■ **Task statement**
Your answer should consist of every line in the records that holds "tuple".

■ **Task input**

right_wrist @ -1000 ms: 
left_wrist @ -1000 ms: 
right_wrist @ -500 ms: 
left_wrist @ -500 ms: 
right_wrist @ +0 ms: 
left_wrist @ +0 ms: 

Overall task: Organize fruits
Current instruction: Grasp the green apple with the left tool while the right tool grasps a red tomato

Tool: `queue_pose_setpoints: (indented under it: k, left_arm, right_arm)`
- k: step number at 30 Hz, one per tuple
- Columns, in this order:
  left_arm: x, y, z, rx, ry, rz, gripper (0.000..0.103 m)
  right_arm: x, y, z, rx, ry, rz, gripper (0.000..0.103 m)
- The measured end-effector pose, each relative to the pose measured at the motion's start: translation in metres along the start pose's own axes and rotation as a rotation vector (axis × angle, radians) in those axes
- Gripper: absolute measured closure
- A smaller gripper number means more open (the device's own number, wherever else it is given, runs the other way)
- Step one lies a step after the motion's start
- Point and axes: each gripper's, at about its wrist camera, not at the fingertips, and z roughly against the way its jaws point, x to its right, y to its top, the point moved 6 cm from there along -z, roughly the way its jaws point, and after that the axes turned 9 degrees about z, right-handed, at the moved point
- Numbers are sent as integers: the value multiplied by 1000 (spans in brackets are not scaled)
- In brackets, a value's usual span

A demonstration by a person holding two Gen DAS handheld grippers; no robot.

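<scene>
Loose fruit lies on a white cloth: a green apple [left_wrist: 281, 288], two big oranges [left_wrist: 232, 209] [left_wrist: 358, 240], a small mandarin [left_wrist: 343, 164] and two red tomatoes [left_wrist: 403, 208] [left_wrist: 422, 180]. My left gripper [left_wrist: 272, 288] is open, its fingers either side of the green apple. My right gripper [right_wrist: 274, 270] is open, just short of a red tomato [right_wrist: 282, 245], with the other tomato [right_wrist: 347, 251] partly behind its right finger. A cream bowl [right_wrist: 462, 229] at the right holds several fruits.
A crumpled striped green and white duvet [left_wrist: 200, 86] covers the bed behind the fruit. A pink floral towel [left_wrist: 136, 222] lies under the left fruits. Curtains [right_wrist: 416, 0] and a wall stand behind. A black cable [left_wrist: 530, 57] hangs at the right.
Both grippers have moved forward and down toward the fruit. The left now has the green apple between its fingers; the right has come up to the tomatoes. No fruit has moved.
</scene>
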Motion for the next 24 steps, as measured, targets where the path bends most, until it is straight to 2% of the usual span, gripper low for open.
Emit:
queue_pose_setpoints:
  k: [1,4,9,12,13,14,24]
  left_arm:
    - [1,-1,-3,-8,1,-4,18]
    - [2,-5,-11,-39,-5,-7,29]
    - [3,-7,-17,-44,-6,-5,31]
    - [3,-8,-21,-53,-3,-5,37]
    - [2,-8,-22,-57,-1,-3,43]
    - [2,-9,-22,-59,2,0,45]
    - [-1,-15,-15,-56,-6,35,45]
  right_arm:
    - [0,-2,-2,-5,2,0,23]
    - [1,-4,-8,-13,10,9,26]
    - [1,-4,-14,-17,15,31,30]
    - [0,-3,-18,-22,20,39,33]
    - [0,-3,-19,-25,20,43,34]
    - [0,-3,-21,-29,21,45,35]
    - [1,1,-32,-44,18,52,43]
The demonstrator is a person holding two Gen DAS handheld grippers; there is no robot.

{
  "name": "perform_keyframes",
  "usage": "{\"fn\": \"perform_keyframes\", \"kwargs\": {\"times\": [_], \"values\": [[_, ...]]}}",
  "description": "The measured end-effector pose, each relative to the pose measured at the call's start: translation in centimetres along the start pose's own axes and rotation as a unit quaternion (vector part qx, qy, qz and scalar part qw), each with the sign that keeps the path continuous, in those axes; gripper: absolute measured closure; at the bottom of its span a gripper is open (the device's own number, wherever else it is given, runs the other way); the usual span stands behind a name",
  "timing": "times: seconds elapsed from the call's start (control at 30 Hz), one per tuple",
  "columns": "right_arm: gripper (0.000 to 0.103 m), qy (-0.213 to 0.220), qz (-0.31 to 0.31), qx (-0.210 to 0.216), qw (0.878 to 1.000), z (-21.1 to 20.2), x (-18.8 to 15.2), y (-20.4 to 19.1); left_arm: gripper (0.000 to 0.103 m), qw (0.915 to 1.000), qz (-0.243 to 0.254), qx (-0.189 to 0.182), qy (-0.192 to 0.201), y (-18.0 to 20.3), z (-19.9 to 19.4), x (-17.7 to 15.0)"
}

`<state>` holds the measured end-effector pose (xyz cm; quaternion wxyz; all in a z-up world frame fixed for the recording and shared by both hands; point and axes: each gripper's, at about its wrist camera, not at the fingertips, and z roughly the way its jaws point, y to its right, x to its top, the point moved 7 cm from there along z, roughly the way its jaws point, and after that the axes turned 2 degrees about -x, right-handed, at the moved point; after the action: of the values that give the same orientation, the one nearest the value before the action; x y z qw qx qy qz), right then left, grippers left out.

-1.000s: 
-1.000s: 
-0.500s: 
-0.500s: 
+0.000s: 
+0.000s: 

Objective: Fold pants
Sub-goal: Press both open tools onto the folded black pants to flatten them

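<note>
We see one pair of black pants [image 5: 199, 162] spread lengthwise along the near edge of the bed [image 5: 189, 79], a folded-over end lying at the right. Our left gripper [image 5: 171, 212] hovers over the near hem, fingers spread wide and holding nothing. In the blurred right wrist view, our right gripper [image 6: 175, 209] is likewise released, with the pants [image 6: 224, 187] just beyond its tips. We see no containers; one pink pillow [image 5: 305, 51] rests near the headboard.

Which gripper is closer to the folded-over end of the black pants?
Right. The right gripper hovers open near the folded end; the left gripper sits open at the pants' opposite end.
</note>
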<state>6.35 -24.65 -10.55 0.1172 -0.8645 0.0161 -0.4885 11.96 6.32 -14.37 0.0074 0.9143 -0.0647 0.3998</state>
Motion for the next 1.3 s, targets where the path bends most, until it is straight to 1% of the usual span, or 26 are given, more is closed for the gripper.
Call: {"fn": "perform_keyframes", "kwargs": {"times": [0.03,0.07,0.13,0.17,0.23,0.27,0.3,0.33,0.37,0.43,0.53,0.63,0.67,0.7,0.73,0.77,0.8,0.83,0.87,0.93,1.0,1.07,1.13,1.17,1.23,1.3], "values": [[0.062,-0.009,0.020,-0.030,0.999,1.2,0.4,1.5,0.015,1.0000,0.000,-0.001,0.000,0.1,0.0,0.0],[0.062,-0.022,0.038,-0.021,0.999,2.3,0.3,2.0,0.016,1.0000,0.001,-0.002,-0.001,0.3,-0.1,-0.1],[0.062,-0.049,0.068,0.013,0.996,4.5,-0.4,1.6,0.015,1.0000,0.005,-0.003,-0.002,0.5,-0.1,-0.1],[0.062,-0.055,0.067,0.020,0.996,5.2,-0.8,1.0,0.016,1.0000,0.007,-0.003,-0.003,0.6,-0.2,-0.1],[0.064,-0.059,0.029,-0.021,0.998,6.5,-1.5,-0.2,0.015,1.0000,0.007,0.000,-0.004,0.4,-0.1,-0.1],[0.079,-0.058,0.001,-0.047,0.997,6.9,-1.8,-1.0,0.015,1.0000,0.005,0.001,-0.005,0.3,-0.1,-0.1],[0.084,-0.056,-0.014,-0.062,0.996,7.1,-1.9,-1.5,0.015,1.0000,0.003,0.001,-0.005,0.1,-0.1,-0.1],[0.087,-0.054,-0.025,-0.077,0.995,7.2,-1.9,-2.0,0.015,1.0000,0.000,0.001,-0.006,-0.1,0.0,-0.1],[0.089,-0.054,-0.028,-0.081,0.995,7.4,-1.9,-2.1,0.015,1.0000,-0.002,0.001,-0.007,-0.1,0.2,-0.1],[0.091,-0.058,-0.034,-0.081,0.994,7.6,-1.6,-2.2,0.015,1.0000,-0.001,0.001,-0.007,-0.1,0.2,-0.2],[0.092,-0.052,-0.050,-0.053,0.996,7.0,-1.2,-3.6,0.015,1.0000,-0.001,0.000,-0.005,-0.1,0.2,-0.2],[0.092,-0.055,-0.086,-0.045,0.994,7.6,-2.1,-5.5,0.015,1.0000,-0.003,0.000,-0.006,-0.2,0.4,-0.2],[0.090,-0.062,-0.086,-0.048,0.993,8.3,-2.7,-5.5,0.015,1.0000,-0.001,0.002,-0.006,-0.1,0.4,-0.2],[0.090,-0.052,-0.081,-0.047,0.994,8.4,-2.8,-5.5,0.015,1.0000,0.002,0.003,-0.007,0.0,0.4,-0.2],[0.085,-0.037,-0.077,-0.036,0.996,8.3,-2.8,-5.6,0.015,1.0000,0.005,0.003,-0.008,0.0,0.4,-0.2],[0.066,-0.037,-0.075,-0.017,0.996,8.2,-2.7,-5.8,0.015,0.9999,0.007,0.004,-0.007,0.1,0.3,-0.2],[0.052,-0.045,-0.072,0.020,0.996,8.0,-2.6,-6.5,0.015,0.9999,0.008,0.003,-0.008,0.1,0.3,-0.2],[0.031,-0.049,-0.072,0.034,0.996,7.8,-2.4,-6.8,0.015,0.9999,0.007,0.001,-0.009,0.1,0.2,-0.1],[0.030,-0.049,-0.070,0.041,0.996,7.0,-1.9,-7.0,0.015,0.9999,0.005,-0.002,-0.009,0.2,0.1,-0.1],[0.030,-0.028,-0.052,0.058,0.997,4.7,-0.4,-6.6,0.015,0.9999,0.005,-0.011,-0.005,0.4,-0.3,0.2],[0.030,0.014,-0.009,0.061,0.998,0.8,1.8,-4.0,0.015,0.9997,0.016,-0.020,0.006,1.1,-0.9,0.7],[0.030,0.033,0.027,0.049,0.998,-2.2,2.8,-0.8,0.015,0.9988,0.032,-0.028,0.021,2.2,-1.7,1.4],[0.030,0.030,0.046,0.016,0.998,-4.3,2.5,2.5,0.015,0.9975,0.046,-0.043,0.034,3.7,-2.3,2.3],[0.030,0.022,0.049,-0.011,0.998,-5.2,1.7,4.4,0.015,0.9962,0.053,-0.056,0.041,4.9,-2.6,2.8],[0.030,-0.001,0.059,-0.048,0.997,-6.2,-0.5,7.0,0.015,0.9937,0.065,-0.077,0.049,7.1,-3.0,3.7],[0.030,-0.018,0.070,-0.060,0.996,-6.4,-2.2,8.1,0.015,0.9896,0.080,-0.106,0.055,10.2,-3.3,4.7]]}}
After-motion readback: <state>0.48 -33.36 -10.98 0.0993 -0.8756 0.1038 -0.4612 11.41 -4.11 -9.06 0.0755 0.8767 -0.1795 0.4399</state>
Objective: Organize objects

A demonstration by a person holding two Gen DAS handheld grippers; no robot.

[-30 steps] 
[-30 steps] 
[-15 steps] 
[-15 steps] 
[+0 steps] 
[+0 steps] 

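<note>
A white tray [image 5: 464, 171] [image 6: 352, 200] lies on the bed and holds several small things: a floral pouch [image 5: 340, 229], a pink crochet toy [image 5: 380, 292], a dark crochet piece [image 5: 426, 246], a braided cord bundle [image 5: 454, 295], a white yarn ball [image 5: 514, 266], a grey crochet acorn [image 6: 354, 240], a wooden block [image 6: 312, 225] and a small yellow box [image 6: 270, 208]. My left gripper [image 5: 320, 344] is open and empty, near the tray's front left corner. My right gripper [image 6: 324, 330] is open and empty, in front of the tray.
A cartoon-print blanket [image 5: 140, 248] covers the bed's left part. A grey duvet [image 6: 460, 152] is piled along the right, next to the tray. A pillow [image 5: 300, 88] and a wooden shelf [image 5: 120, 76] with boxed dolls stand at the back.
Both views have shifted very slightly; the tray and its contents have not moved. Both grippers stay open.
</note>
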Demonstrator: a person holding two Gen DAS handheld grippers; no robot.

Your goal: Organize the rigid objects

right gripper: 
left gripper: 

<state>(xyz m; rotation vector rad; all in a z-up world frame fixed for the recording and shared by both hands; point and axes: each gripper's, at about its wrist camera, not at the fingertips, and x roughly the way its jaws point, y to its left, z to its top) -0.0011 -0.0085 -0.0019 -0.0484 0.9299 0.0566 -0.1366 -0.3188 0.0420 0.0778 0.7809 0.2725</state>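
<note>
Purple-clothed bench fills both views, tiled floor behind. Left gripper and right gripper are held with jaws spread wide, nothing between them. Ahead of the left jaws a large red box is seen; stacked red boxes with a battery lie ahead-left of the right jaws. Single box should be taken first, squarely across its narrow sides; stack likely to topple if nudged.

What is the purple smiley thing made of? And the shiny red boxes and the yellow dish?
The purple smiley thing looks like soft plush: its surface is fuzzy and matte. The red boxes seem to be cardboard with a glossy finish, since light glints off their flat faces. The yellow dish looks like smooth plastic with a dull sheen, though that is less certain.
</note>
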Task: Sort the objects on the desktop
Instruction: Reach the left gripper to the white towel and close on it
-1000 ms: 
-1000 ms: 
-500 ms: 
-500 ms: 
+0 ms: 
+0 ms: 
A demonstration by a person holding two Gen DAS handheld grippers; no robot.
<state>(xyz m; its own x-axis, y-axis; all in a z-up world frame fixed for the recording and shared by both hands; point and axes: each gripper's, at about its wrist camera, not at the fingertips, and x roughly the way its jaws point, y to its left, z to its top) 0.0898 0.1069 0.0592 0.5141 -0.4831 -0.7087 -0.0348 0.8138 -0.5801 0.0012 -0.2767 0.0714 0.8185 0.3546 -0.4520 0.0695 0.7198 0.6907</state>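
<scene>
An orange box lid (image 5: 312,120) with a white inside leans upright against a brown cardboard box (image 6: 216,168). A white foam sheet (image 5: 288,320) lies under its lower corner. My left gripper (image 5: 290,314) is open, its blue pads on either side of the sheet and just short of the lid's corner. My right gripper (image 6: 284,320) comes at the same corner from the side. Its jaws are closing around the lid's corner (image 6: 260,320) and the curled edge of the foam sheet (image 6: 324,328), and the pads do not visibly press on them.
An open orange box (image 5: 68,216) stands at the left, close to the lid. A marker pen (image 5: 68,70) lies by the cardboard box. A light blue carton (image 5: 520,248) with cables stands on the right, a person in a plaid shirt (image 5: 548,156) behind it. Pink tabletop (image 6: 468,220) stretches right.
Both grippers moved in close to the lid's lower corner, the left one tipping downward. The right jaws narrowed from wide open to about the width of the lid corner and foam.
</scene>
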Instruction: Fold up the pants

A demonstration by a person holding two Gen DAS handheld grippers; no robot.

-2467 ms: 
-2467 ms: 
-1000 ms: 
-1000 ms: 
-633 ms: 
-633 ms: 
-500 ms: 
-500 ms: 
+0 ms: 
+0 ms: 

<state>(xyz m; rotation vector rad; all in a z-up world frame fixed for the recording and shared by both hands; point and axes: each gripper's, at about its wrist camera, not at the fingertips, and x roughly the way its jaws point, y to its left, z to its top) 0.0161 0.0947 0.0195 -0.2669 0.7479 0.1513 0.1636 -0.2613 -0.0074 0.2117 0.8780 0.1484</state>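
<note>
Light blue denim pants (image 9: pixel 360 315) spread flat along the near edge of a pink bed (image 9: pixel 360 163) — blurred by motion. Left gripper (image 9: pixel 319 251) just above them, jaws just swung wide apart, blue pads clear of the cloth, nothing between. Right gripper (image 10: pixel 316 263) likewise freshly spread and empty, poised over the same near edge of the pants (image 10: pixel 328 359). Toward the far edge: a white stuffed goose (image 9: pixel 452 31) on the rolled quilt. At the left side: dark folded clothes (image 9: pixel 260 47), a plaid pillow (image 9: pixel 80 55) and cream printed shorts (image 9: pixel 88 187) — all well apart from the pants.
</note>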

■ **Solved exercise**
- k: step number at 30 Hz, one per tuple
  "timing": "times: seconds elapsed from the call's start (control at 30 Hz), one per tuple",

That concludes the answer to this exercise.